Run that one until your next oil change, you'll be fine.

I usually put the bigger one on all 1.8T's.


----------



## dewkie (May 28, 2008)

FWIW VW didn't put the larger filter on the non-transverse engines until 04(could be off by a year). And if capacity is what you desire get a vanagon filter, it close to twice the size of the 06a 115 561b standard 4cyl filter.


----------



## Apexxx (Nov 10, 2011)

I don't have a problem with the smaller filters. In fact, the grey Fram Tough Guard is an AWESOME product. It takes the really silly Fram XG to beat it.

Purolator has several that fit, inc a "shorty" version of the "big" filters, which goes in some odd Audi 90 V6, to clear a subframe..?

Anyway, any and all VW canister filters are interchangable. :thumbup: 
Just look at the catalogue, forwards and backwards.

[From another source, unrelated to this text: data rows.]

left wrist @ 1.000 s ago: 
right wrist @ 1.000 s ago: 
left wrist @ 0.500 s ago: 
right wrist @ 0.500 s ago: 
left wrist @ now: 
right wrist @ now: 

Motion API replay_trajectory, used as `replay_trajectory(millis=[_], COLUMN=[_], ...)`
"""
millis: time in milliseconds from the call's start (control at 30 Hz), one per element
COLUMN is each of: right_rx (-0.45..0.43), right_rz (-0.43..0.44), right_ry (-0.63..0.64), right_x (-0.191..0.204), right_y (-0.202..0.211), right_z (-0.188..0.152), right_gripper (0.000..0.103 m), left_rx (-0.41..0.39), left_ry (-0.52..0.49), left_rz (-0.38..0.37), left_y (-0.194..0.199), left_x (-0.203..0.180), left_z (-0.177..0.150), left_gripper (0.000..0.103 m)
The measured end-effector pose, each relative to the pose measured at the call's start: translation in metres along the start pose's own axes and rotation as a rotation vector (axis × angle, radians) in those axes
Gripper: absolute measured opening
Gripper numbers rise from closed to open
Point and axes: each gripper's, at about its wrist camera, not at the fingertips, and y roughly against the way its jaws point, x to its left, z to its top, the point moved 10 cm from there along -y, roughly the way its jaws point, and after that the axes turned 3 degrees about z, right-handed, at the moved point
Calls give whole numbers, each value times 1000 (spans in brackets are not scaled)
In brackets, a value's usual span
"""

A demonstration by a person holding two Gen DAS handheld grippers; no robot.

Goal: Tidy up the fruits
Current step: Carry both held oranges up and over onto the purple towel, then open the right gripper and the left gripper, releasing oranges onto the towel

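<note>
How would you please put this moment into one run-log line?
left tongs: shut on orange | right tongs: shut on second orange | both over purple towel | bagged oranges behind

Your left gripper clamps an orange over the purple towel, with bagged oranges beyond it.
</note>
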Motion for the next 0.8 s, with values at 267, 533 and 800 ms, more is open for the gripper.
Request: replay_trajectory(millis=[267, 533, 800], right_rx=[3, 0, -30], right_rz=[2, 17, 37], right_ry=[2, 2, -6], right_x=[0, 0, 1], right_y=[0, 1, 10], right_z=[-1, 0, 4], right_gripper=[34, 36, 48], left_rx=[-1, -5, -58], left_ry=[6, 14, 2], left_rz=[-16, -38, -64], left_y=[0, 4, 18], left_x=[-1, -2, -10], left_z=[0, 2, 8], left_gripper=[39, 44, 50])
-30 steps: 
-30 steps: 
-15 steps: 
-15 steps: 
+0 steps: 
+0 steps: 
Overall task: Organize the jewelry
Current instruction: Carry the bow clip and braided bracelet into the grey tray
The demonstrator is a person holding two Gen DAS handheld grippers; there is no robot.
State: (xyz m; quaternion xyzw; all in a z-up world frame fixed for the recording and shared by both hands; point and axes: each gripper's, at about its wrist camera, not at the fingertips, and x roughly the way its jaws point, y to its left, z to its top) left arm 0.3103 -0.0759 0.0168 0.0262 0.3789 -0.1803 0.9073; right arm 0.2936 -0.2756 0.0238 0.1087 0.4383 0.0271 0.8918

STP S3569 is a good filter cheap, but PepBoys house brand Purolators are great and very cheap at $4ish. Pair that w/a oil change special and you're good.


----------



## Apexxx (Nov 10, 2011)

it's got silicone ADBV and metal friggin' screening!

http://fram.com/products/oil_filters/product_list#product-230










Specially engineered filtering media arranged in two plies and reinforced with a metal screen to deliver up to 10,000 miles of engine protection.1
Traps and holds more than double the dirt of leading economy oil filter brands' average.2
97% Dirt Trapping Efficiency2
Silicone anti-drainback valve holds a reserve of oil in the filter to help protect the engine during start-ups


----------



## gmikel (Nov 10, 2010)

*so anyway*



Apexxx said:


> I don't have a problem with the smaller filters. In fact, the grey Fram Tough Guard is an AWESOME product. It takes the really silly Fram XG to beat it.
> 
> Purolator has several that fit, inc a "shorty" version of the "big" filters, which goes in some odd Audi 90 V6, to clear a subframe..?
> 
> ...


it's not a short oil filter, it's larger in diameter. originally a diesel filter, it was implimented on the passat and a4 to increase capicity to deal with the sludge problem. good deal on the jetta 1.8t as it put capacity at a full 5 quarts.


----------



## Apexxx (Nov 10, 2011)

Umm, no.


----------



## gmikel (Nov 10, 2010)

*no to what*



Apexxx said:


> Umm, no.


:screwy::screwy::screwy::screwy::screwy::screwy::screwy::screwy::screwy::screwy::screwy:


----------



## Anony00GT (Mar 6, 2002)

Yes, the Mann W940/25 was originally designed as a diesel filter. It's used on the 1.8T's to help mitigate the sludge problems.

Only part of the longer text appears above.